* _What to produce_
Within the listing below, how many lines hold "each"? Reply with that number and no other text.
━━━━━━━━━━━━━━━━━━━━━━━━━━━━━━
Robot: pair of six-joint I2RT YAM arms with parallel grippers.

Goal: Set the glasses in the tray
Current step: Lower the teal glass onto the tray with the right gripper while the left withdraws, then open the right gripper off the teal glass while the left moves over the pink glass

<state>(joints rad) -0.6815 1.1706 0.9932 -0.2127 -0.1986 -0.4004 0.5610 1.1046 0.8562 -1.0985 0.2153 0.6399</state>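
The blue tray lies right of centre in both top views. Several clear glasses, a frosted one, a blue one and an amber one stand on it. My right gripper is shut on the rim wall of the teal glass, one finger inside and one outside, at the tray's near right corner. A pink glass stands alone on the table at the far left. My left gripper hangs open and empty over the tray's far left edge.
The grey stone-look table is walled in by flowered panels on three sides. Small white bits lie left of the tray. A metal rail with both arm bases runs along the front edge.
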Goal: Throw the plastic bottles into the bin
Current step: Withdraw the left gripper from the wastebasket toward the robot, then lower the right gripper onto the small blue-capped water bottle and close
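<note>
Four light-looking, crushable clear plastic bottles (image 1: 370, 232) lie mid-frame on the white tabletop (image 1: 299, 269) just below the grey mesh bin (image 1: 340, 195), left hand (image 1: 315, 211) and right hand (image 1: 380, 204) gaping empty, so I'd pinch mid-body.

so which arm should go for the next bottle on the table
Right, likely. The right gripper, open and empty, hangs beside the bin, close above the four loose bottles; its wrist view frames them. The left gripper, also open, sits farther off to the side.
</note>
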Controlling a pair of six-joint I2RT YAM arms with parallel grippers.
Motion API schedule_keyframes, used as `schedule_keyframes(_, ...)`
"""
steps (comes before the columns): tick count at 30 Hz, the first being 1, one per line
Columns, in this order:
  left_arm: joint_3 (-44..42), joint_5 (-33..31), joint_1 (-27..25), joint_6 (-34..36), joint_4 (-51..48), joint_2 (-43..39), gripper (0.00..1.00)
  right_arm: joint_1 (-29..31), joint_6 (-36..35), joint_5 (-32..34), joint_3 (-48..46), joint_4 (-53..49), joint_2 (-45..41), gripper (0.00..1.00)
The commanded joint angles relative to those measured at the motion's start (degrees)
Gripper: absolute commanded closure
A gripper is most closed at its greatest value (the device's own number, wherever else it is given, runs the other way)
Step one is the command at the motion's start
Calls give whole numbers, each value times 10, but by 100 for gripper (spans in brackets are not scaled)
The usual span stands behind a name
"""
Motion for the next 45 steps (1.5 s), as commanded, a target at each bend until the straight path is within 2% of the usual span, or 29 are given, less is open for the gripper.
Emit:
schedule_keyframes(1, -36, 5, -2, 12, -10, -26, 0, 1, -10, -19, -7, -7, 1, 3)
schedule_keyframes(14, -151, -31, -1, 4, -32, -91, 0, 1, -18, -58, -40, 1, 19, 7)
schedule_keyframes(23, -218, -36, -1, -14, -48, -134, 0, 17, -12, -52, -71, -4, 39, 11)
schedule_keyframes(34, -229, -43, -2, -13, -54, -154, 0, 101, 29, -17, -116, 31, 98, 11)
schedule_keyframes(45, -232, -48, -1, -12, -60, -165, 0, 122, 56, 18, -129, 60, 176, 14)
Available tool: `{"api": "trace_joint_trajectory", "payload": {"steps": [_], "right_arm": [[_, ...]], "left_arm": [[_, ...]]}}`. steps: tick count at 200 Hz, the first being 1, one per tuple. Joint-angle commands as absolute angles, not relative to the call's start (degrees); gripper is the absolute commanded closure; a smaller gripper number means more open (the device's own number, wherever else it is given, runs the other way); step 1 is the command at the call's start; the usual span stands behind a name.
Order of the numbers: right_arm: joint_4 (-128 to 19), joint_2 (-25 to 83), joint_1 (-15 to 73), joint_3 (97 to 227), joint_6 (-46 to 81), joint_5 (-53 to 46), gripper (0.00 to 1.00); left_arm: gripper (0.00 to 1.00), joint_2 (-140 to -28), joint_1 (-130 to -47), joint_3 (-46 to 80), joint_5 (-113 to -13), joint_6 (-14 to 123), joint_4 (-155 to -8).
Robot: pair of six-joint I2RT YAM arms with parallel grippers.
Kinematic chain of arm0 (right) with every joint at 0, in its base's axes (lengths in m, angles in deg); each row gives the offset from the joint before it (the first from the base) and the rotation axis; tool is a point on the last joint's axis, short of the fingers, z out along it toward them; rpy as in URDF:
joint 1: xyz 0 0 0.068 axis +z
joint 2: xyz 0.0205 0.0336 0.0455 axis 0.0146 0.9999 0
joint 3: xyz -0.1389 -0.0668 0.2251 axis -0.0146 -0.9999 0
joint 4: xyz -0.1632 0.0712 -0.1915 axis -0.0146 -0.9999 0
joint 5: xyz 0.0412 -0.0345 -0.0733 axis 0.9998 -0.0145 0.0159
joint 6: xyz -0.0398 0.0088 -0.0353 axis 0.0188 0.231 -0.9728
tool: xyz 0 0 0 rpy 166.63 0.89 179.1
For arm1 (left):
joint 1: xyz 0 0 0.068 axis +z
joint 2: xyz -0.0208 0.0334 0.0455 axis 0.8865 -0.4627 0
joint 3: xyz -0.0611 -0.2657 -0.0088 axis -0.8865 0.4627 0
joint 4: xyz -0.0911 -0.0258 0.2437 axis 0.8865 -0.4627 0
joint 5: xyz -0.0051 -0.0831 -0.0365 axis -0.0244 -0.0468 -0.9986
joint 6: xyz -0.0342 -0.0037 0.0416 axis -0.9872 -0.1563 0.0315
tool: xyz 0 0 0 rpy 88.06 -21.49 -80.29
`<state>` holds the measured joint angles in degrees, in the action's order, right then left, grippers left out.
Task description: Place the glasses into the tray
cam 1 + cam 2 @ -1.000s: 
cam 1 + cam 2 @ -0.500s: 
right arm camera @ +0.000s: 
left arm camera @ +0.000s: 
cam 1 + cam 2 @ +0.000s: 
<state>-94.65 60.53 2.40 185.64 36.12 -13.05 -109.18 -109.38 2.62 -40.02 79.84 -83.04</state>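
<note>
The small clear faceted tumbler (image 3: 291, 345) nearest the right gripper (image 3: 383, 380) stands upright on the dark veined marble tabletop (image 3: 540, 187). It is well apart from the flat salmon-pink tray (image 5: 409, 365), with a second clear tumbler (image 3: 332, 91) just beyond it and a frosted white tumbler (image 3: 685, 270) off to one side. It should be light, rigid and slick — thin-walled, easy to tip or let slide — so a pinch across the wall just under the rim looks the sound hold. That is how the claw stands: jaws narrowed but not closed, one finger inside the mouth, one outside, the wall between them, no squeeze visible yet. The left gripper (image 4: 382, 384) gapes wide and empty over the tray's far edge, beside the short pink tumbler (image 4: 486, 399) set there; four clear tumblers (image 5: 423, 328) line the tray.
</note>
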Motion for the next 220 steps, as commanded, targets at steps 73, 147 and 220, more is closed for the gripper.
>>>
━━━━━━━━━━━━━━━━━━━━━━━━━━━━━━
* _Answer below_
3